Wednesday, March 18, 2009

An addition to our list of Modern Wise Men

Several months ago, we announced our list of the Ten Modern Wise Men. This is a list, in no particular order, of the humanoids we think have reached so high a level of intellectual and moral evolution that they deserve our reverence and attention. Indeed some of them have reached such a high evolutionary level of wisdom that they reject evolution altogether. But that is another story.

Here they are once again:
  • Leon Kass
  • Neil Postman
  • Ken Myers
  • Wendell Berry
  • Thomas Howard
  • George Steiner
  • William Barrett
  • Anthony Esolen
  • Jacques Barzun
  • Harold Bloom
Join me in beholding them for just a moment, in silence...

...

...These are men whose every utterance (well, with a few exceptions) we treat with almost sacred reverence. We even post here on this very blog whenever there is a public sighting of one them, or whenever a scrap of stray insight is detected.

Now, every once in a while--in the course of human events--it becomes necessary to add someone else to the list. Of course, it requires something very stupendous to warrant such inclusion, the kind of feat seldom witnessed among mortals. But every once in a while (only several times in a lifetime), someone achieves the status requisite for inclusion in our list.

Today, we announce such an event. The new addition to our list of Modern Wise Men is ... David Bentley Hart.

Hart has been battening on the doors of our Shrine to Wisdom for some time now. Indeed, he has been making a positive nuisance of himself, what with all of his incredibly insightful books and articles. In fact, our board of admissions (that's me) has felt set upon by the level and quantity of wisdom that has been emanating from his general direction.

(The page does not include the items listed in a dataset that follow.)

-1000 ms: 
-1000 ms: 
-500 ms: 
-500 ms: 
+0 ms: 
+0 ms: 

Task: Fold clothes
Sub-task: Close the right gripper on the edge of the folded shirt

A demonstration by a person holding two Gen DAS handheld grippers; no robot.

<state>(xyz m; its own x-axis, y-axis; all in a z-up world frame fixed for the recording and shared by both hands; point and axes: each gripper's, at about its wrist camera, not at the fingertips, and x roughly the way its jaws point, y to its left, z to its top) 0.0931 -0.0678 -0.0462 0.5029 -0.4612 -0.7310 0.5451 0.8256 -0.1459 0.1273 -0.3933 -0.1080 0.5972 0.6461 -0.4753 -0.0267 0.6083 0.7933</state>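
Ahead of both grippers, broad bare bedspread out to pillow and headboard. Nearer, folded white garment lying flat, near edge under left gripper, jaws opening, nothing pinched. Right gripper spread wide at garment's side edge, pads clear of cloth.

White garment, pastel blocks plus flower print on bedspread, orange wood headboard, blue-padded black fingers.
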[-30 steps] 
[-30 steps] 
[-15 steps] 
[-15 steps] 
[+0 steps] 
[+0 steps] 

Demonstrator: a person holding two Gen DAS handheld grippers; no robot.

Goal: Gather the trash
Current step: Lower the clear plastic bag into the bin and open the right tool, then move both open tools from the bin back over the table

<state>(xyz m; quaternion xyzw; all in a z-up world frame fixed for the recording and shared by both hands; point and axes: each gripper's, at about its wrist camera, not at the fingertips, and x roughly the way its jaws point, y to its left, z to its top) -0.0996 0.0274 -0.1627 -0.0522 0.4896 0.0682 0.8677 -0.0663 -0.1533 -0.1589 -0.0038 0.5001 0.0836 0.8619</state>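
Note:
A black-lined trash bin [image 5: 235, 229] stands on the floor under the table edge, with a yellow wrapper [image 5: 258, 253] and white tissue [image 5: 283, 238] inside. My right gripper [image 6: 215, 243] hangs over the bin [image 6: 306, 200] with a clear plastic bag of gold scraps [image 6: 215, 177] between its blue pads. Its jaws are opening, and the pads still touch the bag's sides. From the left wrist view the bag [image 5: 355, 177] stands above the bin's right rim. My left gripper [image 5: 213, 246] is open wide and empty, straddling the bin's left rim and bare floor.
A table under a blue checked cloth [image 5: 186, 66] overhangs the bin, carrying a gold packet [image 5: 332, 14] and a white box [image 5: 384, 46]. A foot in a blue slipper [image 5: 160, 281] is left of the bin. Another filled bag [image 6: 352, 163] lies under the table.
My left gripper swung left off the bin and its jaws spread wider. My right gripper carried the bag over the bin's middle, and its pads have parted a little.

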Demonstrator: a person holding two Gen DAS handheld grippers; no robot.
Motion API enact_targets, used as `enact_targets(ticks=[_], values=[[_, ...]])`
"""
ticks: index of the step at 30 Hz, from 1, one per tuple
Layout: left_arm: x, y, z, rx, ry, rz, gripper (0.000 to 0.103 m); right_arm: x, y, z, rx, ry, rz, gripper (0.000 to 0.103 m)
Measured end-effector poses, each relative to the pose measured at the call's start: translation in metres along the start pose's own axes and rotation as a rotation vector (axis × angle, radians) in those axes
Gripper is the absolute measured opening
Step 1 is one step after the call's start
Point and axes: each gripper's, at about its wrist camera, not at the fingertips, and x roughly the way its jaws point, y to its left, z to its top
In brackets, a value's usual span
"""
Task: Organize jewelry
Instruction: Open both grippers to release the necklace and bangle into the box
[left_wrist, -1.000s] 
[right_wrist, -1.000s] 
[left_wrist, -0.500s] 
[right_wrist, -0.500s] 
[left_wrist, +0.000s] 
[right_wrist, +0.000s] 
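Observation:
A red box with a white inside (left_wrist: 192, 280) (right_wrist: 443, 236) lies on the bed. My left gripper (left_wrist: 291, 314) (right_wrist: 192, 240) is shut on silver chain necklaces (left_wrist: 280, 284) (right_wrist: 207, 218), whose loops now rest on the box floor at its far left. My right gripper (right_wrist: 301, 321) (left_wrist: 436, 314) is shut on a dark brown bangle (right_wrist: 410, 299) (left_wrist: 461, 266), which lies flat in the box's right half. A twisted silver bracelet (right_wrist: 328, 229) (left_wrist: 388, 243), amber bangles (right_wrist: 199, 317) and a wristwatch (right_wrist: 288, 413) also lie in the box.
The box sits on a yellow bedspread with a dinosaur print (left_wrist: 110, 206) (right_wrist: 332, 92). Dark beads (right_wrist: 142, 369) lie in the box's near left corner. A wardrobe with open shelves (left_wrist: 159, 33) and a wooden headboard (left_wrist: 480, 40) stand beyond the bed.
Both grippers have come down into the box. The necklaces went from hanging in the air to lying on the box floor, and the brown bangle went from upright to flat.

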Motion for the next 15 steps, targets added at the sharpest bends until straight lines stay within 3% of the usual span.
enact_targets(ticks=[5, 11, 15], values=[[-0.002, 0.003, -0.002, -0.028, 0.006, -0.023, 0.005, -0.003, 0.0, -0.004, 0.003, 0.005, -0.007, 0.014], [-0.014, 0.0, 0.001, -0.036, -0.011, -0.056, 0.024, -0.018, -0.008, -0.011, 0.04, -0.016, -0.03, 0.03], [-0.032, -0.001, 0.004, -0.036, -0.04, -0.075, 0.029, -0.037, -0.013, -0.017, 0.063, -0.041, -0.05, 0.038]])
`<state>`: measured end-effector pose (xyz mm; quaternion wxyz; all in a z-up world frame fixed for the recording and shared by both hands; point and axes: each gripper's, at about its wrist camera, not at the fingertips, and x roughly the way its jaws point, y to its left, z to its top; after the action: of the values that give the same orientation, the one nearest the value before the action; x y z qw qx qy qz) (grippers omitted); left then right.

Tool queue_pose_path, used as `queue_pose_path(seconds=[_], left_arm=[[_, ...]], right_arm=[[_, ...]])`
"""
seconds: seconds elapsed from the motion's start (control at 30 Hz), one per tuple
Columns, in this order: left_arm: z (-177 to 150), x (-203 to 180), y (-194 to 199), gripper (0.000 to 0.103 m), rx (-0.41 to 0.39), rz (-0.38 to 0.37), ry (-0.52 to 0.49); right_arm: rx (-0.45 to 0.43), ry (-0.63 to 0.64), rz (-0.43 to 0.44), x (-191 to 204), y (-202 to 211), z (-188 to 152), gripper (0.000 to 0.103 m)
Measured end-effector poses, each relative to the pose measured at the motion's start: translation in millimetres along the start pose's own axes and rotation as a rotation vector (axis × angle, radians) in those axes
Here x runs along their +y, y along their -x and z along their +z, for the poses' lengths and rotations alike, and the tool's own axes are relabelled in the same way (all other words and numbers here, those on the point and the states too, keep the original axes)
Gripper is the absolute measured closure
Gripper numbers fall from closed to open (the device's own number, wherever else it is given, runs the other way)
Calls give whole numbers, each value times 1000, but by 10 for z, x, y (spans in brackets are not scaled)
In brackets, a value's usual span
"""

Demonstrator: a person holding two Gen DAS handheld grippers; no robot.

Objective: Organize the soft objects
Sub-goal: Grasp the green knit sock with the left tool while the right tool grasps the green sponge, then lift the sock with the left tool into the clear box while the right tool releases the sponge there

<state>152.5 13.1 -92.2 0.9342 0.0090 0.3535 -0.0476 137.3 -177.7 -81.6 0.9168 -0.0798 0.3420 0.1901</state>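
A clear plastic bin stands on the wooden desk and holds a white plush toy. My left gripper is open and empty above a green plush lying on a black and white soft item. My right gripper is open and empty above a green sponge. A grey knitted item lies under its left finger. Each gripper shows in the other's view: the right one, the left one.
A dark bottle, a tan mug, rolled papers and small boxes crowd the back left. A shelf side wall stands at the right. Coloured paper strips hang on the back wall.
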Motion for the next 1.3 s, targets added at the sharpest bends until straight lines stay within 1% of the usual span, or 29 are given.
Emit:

But he really outdid himself in his recent "Nihilism and Freedom: Is There a Difference."

In consequence, we feel obligated to take the rare and sacred action of inducting him into our Modern Wisdom Hall of Fame.

Now some may ask, "Yes, but has he been properly vetted?" Just imagine, for example, that after after being selected, someone were to find that an inductee owed back taxes, or had employed an undocumented foreign servant, or had claimed to be able to see Russia from his house?

To this question our answer is simply that we do not have a vetting procedure for those selected for our list of Modern Wise Men. We consider that the state of enlightenment they have achieved precludes them a priori from this kind of culpability. We quite frankly wouldn't care if an inductee had never paid taxes, employed a whole army of captured slaves, and claimed to have been able to see Russia from the basement of his New Jersey home: Our inductees are engaged in much more important matters.

So now that we have inadvertently started a whole series of sleazy rumors about someone we started this post to honor, let us welcome the eleventh member our august team of Wise Men.
  • Leon Kass
  • Neil Postman
  • Ken Myers
  • Wendell Berry
  • Thomas Howard
  • George Steiner
  • William Barrett
  • Anthony Esolen
  • Jacques Barzun
  • Harold Bloom
  • David Bentley Hart

3 comments:

Anonymous said...

I have become a big fan of Hart's work --- rarely has there been a theologian who can write so beautifully. If you have not read his "The Doors of the Sea," I strongly recommend it.

Anonymous said...

Actually, I should amend that to "rarely has there been a modern, English-speaking theologian..." since there are plenty of good examples from the past.

Anonymous said...

Hart's prose is impressive, but what's truly stunning is the range and depth of his expertise. His "Beauty of the Infinite" best demonstrates his developed theology and philosophy, and though it is quite challenging, it is more than worth the effort.